▶ **WHAT IS BEING ASKED**
Only the lines from the top of the following listing through the line with "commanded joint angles" belong in your answer, exactly as written.

▶ **DATA TO PROCESS**
------
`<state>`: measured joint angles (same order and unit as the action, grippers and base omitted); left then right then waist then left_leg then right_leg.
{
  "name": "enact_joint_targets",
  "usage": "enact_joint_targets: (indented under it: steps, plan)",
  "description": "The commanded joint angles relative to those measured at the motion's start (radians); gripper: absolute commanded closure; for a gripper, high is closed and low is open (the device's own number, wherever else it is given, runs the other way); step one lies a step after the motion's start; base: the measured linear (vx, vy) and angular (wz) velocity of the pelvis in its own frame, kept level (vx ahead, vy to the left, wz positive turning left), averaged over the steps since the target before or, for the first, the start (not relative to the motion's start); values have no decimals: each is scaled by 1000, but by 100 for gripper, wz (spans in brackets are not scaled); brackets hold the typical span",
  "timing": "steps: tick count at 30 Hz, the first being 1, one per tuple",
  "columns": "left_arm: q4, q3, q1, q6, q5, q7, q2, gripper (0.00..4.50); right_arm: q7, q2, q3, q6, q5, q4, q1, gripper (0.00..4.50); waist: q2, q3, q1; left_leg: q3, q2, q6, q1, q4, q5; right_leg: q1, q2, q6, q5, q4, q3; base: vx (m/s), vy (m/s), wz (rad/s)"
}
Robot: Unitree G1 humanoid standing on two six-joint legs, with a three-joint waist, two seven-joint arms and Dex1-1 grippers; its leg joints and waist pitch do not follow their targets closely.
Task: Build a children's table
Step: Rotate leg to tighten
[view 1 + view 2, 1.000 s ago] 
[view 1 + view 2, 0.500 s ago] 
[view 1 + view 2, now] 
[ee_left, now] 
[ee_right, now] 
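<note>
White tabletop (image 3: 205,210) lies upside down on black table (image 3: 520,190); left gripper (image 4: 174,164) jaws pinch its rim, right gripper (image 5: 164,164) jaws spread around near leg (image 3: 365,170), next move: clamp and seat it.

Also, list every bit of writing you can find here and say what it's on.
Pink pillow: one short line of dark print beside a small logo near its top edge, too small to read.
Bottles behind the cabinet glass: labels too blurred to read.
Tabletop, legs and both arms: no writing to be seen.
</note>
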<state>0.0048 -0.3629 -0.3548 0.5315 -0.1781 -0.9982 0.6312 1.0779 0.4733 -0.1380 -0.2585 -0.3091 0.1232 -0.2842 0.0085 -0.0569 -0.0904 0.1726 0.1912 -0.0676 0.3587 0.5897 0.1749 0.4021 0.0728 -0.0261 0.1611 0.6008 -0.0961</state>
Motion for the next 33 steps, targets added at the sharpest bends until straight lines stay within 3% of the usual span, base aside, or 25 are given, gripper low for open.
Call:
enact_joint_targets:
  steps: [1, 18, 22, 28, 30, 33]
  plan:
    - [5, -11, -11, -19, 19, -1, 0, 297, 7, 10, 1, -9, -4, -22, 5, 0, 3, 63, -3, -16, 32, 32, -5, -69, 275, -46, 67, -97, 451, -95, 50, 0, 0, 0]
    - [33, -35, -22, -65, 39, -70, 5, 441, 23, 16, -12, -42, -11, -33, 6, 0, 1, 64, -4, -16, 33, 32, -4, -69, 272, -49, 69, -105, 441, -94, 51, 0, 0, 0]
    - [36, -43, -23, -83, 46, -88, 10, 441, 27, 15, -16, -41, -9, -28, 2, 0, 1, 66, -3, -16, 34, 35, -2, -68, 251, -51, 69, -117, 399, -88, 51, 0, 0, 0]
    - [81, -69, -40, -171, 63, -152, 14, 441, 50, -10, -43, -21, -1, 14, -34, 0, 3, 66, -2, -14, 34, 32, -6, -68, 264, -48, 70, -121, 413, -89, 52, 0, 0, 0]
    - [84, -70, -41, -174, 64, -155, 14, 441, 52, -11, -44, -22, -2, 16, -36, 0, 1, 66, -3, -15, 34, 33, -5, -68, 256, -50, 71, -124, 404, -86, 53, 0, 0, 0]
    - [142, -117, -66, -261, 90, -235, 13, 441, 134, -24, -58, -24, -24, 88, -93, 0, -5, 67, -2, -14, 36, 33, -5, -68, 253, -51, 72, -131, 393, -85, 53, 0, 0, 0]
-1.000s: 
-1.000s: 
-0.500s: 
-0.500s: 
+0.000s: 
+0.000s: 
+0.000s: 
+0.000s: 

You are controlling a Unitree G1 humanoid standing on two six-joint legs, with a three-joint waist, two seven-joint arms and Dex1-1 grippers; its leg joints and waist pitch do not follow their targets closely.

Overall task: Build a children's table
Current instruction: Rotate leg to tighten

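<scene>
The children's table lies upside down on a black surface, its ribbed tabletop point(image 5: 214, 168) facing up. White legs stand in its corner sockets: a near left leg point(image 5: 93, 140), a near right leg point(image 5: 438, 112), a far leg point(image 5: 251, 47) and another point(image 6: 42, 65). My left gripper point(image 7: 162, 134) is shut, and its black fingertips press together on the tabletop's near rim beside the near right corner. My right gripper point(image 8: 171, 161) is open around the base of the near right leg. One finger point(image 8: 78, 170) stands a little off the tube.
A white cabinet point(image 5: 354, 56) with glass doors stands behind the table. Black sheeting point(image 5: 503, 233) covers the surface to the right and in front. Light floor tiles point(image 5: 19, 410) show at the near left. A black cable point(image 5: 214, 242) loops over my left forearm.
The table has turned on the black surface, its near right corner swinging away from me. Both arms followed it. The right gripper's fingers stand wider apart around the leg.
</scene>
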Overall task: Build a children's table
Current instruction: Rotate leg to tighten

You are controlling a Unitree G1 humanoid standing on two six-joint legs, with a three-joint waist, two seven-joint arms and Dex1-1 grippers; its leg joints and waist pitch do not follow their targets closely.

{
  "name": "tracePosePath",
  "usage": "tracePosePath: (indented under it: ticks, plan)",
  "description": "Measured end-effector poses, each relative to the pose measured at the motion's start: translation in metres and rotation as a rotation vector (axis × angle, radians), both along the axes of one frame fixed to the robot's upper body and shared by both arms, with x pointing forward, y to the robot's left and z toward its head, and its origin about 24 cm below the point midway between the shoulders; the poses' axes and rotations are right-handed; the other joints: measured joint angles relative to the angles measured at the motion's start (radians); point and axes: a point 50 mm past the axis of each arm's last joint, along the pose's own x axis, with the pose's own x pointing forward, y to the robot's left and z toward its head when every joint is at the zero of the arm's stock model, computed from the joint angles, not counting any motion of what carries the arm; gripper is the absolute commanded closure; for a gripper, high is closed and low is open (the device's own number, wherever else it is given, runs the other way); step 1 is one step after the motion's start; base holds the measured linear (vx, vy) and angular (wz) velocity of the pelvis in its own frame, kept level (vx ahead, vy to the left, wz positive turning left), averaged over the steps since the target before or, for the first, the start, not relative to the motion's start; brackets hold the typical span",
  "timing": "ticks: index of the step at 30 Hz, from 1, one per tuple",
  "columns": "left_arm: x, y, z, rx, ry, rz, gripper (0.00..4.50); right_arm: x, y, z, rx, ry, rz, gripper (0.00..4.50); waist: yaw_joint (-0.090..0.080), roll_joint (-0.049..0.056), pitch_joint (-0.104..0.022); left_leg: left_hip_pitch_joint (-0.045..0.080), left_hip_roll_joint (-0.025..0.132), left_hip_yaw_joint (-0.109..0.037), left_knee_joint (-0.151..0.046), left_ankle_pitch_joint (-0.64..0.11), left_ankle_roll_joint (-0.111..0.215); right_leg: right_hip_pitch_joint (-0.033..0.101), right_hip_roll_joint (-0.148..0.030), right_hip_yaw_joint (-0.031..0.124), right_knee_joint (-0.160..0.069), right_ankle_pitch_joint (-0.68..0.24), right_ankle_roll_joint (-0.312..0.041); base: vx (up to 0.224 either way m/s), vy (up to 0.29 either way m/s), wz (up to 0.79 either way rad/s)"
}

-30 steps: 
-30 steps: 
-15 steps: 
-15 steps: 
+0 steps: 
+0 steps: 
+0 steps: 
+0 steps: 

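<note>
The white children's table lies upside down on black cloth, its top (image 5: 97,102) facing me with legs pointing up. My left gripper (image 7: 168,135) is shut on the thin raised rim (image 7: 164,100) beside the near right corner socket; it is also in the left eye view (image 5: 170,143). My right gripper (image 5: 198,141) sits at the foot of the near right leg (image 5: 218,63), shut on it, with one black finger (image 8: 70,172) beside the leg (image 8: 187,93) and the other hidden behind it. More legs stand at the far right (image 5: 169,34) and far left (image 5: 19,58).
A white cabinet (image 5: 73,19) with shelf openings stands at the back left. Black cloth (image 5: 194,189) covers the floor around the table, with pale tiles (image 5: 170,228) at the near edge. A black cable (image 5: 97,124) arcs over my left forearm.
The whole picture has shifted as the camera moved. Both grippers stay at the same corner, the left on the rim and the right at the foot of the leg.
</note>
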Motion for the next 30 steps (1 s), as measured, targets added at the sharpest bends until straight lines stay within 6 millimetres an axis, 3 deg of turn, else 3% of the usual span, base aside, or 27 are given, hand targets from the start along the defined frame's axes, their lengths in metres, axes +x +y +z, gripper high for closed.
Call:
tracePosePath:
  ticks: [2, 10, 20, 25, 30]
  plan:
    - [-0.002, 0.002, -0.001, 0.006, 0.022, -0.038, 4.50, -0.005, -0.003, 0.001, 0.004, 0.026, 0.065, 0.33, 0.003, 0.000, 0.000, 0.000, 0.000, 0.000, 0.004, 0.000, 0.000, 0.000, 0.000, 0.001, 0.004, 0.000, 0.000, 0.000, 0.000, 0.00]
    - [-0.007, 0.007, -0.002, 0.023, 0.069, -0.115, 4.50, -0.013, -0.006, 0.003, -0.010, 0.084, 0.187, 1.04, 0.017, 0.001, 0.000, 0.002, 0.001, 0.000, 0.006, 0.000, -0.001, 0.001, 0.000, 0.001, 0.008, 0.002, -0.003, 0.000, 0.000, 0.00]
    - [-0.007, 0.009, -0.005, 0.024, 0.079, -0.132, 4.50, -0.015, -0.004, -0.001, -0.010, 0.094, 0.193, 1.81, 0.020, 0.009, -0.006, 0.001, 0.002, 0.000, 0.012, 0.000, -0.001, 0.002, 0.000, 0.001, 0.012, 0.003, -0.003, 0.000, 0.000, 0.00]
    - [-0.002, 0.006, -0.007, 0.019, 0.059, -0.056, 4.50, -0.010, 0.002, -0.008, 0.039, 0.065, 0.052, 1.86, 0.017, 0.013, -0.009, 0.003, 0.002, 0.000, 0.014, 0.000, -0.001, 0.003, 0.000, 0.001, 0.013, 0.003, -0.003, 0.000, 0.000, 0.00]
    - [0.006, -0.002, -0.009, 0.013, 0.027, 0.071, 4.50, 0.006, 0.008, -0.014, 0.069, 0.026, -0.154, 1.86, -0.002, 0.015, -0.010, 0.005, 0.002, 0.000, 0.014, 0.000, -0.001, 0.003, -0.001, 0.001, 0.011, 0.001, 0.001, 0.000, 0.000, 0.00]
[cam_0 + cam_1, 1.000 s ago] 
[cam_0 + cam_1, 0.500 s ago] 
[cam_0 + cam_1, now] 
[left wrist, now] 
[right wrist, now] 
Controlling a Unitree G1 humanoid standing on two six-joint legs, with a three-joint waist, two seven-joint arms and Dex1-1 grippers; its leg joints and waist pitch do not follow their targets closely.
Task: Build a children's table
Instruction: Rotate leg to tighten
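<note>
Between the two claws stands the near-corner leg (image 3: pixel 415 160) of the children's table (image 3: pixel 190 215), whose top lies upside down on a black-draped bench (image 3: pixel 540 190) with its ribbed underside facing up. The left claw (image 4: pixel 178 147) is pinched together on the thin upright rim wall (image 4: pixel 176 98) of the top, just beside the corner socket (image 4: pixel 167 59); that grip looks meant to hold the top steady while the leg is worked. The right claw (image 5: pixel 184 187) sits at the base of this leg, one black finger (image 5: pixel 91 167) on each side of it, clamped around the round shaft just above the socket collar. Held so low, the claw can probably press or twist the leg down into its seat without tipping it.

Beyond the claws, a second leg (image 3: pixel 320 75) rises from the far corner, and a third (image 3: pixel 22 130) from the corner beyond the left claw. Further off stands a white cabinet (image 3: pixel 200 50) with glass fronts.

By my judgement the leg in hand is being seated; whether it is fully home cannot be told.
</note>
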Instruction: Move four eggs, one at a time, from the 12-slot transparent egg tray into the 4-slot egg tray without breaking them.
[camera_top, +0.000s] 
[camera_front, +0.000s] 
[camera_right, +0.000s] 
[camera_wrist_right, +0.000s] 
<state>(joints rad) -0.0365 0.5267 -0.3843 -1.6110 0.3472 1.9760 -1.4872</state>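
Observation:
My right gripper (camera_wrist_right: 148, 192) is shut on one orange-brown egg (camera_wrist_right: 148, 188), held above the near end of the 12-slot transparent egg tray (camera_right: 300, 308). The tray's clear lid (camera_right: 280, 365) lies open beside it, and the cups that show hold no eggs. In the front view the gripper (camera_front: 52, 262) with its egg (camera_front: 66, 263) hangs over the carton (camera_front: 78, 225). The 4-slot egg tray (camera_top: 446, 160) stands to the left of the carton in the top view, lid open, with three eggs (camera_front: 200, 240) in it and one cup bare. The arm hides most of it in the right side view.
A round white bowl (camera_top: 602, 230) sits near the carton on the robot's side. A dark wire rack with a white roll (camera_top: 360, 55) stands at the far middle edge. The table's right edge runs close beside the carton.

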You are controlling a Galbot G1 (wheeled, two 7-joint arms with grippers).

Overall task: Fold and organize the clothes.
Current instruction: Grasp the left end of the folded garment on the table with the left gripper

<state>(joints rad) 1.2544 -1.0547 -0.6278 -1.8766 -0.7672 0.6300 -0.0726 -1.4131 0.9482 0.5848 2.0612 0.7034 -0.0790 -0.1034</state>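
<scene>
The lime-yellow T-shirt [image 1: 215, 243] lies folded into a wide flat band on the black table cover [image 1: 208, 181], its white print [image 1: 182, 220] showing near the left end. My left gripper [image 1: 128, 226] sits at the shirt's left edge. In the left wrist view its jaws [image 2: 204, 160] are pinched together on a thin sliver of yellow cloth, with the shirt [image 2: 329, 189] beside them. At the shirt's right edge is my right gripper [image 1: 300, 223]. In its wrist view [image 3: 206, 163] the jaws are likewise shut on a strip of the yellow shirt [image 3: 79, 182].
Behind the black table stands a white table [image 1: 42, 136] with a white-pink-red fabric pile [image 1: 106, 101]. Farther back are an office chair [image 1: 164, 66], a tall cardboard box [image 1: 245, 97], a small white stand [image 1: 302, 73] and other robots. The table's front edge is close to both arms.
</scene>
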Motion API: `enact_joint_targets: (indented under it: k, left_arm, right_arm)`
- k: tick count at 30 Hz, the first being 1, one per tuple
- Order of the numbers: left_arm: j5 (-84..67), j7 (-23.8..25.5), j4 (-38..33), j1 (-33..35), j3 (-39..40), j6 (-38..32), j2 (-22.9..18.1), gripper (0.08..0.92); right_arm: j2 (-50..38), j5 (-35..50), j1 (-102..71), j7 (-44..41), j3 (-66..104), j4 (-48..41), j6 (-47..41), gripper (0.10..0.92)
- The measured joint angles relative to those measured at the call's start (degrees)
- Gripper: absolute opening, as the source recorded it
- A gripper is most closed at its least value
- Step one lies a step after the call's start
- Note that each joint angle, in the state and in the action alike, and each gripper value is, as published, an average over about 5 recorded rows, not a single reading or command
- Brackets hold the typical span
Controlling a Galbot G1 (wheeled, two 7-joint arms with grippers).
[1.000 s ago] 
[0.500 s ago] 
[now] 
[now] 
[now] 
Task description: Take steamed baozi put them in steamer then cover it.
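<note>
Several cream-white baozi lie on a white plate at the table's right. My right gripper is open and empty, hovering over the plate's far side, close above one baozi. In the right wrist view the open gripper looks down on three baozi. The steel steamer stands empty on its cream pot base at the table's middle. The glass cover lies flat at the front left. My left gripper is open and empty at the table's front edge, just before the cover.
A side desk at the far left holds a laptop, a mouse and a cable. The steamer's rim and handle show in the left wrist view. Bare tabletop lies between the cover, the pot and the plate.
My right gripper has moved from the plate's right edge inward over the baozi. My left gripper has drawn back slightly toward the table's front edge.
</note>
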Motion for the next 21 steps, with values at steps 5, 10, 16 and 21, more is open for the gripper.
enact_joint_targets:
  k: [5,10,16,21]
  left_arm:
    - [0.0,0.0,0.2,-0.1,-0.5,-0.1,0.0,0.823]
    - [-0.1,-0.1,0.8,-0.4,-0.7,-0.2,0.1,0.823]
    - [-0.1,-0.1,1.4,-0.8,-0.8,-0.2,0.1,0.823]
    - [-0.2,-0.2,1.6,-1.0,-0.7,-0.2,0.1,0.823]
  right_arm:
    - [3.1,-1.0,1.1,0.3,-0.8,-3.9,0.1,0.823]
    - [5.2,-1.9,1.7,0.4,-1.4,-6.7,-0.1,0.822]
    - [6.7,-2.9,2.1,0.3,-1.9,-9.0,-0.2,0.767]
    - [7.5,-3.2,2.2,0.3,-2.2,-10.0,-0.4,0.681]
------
▶ **EXERCISE RESULT**
`<state>`: measured joint angles (same order and unit as the action, grippers and base omitted); left then right then waist then left_leg then right_leg.
{
  "name": "enact_joint_targets",
  "usage": "enact_joint_targets: (indented under it: steps, plan)",
  "description": "The commanded joint angles relative to those measured at the motion's start (radians); gripper: absolute commanded closure; for a gripper, high is closed and low is open (the device's own number, wherever else it is given, runs the other way); step one lies a step after the motion's start; base: the measured linear (vx, vy) and angular (wz) velocity of the pelvis in its own frame, kept level (vx ahead, vy to the left, wz positive turning left), averaged over the steps since the target before or, for the first, the start (not relative to the motion's start); values have no decimals: each is scaled by 1000, but by 100 for gripper, wz (spans in brackets are not scaled); brackets hold the typical span",

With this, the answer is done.